▶ Source data:
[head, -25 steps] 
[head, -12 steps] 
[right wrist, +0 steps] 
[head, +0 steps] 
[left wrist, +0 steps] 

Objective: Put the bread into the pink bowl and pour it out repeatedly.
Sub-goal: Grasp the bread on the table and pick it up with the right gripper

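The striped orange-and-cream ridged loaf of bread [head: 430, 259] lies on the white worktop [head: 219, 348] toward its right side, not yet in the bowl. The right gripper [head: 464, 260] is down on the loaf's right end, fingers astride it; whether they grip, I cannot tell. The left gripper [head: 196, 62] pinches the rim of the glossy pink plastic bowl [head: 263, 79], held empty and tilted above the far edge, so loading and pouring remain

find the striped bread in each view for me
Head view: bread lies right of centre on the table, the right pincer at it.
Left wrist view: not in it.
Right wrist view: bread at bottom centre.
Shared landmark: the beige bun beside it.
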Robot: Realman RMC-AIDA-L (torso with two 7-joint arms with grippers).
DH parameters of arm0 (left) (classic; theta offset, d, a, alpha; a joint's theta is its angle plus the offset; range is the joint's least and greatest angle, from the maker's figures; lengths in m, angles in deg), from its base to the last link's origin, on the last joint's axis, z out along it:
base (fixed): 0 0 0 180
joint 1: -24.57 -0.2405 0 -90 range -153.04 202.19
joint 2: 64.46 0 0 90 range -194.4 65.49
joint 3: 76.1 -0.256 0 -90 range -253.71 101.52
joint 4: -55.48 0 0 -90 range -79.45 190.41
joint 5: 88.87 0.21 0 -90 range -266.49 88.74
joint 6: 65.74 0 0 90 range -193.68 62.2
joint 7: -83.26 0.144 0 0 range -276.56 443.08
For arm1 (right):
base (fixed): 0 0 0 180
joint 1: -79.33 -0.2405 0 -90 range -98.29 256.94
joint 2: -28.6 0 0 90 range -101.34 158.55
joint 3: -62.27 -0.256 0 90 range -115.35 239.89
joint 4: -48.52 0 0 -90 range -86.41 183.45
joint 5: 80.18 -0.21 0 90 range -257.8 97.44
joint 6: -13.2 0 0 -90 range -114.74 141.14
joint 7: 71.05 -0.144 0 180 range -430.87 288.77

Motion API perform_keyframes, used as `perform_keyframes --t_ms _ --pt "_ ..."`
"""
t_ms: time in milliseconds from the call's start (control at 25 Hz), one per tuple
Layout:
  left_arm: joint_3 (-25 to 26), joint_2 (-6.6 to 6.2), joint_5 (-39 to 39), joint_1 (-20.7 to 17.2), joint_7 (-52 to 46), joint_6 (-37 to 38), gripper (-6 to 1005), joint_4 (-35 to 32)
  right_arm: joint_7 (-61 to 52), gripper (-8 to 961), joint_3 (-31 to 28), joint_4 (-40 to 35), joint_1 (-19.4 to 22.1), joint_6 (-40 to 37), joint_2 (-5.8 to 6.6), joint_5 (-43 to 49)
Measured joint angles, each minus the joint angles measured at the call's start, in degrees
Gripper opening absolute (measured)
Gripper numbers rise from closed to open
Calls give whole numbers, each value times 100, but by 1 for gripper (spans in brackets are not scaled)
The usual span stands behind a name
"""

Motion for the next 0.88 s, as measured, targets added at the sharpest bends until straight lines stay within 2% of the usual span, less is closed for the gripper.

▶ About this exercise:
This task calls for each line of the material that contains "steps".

▶ Output below:
[head, -25 steps] 
[head, -12 steps] 
[right wrist, +0 steps] 
[head, +0 steps] 
[left wrist, +0 steps] 

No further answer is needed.